For the second and third seasons, 1924–25 and 1925–26, the modus remained unchanged.

For the 1926-27 season, the league was expanded to ten teams. The top team was again qualified for the finals. The runners-up of the Bezirksligas in the south from then on also played a championship round to determine a third team from the region to go to the German finals with the Karlsruher FV from the region qualifying for this.

After this season, the league was split into a Württemberg and a Baden group, the first having nine and the second eight teams. No final was played between the two group winners as both went on to the Southern German championship. The second and third placed team of each division would also advance to the separate round of the runners-up like in the previous season.

The 1928-29 season saw no change in modus but both leagues now operated on a strength of eight clubs. The qualification system for the finals also remained unchanged. This system remained in place until 1931.

For the 1931-32 season, both divisions were expanded to ten teams. The top-two teams from each league then advanced to the Southern German finals, which were now staged in two regional groups with a finals game between the two group winners at the end. The same system applied for the final season of the league in 1932-33.

With the rise of the Nazis to power, the Gauligas were introduced as the highest football leagues in Germany.
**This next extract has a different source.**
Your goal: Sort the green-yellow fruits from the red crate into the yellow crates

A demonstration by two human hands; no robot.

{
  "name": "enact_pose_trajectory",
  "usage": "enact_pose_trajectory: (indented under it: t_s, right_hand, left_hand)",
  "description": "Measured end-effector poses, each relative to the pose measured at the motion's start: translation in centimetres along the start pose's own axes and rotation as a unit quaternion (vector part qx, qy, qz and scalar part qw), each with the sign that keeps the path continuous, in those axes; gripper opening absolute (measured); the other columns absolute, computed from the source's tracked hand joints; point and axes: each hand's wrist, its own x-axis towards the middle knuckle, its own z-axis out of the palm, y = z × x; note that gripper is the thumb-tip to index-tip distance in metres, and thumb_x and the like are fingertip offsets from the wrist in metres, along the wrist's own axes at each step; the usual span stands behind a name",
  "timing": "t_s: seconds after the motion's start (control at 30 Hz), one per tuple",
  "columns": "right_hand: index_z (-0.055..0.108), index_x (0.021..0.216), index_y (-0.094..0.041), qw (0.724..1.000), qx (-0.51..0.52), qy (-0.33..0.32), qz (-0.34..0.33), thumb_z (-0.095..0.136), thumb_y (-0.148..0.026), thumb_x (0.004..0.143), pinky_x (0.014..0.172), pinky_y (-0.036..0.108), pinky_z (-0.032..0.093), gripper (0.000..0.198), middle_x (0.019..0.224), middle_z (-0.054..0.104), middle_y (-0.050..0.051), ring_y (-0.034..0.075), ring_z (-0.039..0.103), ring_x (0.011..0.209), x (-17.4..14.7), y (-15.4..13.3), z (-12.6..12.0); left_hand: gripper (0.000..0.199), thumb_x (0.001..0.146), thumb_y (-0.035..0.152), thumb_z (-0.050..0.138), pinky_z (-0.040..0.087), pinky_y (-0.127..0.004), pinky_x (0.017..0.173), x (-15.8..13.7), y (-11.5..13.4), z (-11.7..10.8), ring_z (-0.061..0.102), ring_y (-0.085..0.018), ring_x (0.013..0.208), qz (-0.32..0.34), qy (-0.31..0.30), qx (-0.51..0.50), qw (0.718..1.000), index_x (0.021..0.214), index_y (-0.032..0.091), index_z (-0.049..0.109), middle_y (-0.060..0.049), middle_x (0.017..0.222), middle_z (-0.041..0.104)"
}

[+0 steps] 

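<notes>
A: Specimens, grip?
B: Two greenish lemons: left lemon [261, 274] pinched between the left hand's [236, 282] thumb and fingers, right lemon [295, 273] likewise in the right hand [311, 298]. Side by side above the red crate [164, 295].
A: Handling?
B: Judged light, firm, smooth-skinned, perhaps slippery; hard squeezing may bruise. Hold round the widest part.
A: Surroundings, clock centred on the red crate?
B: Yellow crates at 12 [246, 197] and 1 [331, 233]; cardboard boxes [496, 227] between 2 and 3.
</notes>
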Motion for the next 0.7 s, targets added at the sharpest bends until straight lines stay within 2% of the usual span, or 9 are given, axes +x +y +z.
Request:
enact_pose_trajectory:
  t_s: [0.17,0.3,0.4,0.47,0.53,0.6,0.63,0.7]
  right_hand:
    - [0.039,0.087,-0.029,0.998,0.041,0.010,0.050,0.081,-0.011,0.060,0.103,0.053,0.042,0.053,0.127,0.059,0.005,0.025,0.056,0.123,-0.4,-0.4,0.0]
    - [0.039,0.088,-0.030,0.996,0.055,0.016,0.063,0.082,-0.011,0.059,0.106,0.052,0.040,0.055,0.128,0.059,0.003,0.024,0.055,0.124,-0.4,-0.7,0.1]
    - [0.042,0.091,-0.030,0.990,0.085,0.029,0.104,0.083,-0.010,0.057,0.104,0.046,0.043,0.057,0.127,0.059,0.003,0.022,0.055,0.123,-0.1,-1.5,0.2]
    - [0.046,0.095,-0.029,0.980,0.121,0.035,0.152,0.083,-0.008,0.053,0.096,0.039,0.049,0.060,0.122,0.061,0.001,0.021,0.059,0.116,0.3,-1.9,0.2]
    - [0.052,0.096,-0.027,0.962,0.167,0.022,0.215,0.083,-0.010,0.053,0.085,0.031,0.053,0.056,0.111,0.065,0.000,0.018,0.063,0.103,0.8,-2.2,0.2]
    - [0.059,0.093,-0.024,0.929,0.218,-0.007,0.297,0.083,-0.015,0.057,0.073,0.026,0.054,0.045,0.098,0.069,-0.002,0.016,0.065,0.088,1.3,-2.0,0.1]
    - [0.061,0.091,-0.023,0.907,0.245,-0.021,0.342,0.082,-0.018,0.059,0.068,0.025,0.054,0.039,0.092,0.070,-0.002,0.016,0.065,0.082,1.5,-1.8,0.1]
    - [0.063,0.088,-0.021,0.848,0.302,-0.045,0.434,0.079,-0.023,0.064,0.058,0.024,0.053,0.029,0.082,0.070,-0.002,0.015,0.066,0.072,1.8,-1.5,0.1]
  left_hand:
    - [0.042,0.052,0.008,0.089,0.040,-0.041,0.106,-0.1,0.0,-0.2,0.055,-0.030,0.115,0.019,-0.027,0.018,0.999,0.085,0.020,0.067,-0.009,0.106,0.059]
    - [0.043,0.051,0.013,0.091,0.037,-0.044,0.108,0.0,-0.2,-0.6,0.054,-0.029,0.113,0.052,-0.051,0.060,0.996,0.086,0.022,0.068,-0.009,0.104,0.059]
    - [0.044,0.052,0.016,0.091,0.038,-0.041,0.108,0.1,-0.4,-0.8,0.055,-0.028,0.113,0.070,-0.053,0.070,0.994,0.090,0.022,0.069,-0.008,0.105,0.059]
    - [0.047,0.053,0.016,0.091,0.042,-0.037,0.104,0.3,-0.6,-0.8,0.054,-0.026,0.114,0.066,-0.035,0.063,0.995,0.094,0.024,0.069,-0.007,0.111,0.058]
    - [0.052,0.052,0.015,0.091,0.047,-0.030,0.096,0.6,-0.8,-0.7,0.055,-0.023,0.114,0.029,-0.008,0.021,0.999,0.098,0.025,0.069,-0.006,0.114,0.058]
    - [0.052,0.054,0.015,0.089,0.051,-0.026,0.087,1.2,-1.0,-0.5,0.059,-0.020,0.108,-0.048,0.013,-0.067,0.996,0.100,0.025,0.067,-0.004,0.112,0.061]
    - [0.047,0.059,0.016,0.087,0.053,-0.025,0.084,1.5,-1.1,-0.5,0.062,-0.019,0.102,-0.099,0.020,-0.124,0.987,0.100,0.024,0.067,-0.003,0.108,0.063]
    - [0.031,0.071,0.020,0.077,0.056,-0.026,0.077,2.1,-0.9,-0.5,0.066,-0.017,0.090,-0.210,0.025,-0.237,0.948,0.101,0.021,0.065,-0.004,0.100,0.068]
In Württemberg-Baden, the Gauliga Württemberg and the Gauliga Baden replaced the Bezirksliga as the highest level of play.

National success
The clubs from the Bezirksliga Württemberg-Baden did not manage to win a German championship in this era and were dominated by the much stronger competition from the Bezirksliga Bayern.
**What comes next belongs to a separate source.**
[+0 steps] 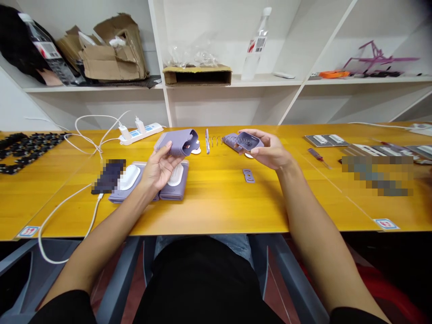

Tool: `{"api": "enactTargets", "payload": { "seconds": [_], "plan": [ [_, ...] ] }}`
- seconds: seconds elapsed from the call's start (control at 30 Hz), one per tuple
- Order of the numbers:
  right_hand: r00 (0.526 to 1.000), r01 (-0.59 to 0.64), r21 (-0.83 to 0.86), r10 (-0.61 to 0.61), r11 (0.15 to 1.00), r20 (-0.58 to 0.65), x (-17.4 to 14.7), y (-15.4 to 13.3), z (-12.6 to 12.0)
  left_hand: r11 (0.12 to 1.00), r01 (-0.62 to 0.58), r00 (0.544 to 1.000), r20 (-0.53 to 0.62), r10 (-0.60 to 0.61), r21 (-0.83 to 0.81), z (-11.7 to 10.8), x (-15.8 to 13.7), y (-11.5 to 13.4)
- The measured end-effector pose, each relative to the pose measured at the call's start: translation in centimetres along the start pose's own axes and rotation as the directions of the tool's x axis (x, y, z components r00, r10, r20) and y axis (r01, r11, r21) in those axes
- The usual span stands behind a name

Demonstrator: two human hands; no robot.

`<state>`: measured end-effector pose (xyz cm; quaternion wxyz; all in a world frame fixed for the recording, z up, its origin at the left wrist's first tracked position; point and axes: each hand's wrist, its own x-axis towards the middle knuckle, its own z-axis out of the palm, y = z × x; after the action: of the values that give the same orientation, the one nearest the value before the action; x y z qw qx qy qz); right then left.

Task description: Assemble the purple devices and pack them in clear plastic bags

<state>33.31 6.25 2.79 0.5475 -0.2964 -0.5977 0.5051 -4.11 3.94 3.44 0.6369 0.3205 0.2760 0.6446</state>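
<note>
My left hand (158,170) is closed around a hollow purple plastic housing (176,140), its open, notched end facing right. In my right hand (272,150) is a smaller purple plastic shell (254,141), tilted with its opening toward me. A coil spring (221,141) stretches leftward from this shell. At its left end stands a thin purple plate (207,141), apart from the left housing. A flat purple piece with slots (249,176) lies on the table between my hands. Another purple part behind the right shell is partly hidden.
Purple units with white pads (173,192) sit below my left hand, beside a blurred dark phone (108,176) on a white cable. A power strip (143,133) stands behind. On the right lie a screwdriver (317,156) and a grey panel (326,140). White shelves (216,105) border the table.
</note>
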Motion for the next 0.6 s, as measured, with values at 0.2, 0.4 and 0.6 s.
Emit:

Southern German championship
 1924:
 Stuttgarter Kickers, 3rd place
 1925:
 Stuttgarter Kickers, 4th place
 1926:
 Karlsruher FV, 6th place
 1927:
 Karlsruher FV, 2nd place in the Bezirksliga-runners-up round
 VfB Stuttgart, 5th place
 1928:
 Phönix Karlsruhe, 8th place in the Bezirksliga-runners-up round southwest division
 Union Böckingen, 6th place in the Bezirksliga-runners-up round southwest division
 SC Freiburg, 5th place in the Bezirksliga-runners-up round southwest division
 VfB Stuttgart, 4th place in the Bezirksliga-runners-up round southwest division
 Stuttgarter Kickers, 5th place
 Karlsruher FV, 4th place
 1929:
 Freiburger FC, 8th place in the Bezirksliga-runners-up round southwest division
 Phönix Karlsruhe, 6th place in the Bezirksliga-runners-up round southwest division
 VfB Stuttgart, 5th place in the Bezirksliga-runners-up round southwest division
 Stuttgarter Kickers, 4th place in the Bezirksliga-runners-up round southwest division
 Germania Brötzingen, 6th place
 Karlsruher FV, 5th place
 1930:
 Union Böckingen, 8th place in the Bezirksliga-runners-up round southwest division
 Phönix Karlsruhe, 7th place in the Bezirksliga-runners-up round southwest division
 Karlsruher FV, 4th place in the Bezirksliga-runners-up round southwest division
 VfR Heilbronn, 3rd place in the Bezirksliga-runners-up round southwest division
 Freiburger FC, 8th place
 VfB Stuttgart, 5th place
 1931:
 Phönix Karlsruhe, 8th place in the Bezirksliga-runners-up round southwest division
 FV Rastatt, 7th place in the Bezirksliga-runners-up round southwest division
 Stuttgarter Kickers, 5th place in the Bezirksliga-runners-up round southwest division
 1. FC Pforzheim, 4th place in the Bezirksliga-runners-up round southwest division
 Union Böckingen, 8th place
 Karlsruher FV, 5th place
 1932:
 VfB Stuttgart, 8th place southwest division
 FV Rastatt, 7th place southwest division
 1. FC Pforzheim, 4th place southwest division
 Karlsruher FV, 3rd place southwest division
 1933:
 Union Böckingen, 8th place northsouth division
 Phönix Karlsruhe, 6th place northsouth division
 Karlsruher FV, 5th place northsouth division
 Stuttgarter Kickers, 4th place northsouth division

German championship
No team from the region qualified for the German championship finals in this era.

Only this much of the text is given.